Is it possible for two gases to have different internal energy but equal pressure and temperature?

(a) There's something odd about your data. The website I consulted gave $c_v$, the molar heat capacity at constant volume as 12.4717 $\text J\ \text{mol}^{-1}\ \text {K}^{-1}$ for both helium and neon (I couldn't find Xenon). Both of these were measured at 25 °C, though for inert gases there is very little change of $c_v$ with temperature.

This value of $c_v$ agrees to five sig figs with the theoretical value of $\frac32 R$.

So at equal temperatures the same amount (number of moles) of the gases have the same internal energy, given by $$U=\tfrac32 nRT.$$ This works for all monatomic gases at lowish densities (so they behave as ideal gases).

(b) However for diatomic gases, such as oxygen, nitrogen, hydrogen, a good approximation for the molar heat capacity at constant volume is $c_v = \frac52 RT$, so $$U=\tfrac52 nRT.$$

The reason is that the molecules of these gases have kinetic energy of rotation as well as translation (moving about!). We say that diatomic molecules at ordinary temperatures have 5 "degrees of freedom", 3 translational and 2 rotational. Kelvin temperature is proportional to the average kinetic energy per degree of freedom, so a mole of diatomic molecules has 5/3 times the internal energy of a mole of monatomic molecules at the same temperature!
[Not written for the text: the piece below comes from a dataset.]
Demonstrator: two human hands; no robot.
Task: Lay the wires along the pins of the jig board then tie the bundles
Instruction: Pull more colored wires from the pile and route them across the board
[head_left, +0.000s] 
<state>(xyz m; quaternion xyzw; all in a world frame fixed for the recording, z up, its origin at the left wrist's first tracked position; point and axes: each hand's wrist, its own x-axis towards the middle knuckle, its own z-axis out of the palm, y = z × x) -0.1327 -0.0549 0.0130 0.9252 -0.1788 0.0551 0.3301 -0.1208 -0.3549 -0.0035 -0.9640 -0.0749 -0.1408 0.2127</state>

The equation of state does not tell everything about a thermodynamic system. Moreover, the specific heat is not related to the value of the internal energy but to the variation of internal energy when the temperature changes.

A very simple example (even simpler than the case of interacting gases like Xenon and Helium) may help to understand the previous points.

Let's consider two equal volumes containing the same number of moles of two perfect gases at the same temperature. Gas A is made by monoatomic molecules, while gas B is made by di-atomic molecules. The equation of state is the same for both $PV=nRT$, therefore the pressure is the same. However specific heat and internal energy are not the same, being $U_A=\frac32 nRT$ and $U_B=\frac52 nRT$.

The reason for that has to do with the different role of the energy of a single molecular has in the case of internal energy and of the pressure. In this very simple case where all the energy is kinetic, the full energy (sum of the translational and rotational contributions) enters in the thermodynamic internal energy. Only the translational degrees of freedom enter in the case of pressure, and this explains the equality of pressure.

In the case of interacting systems, the situation is even more complex but the main idea remains the same: the knowledge of the equation of state alone is not sufficient to reconstruct internal energy and specific heat. This is a basic fact of the description of any thermodynamic system.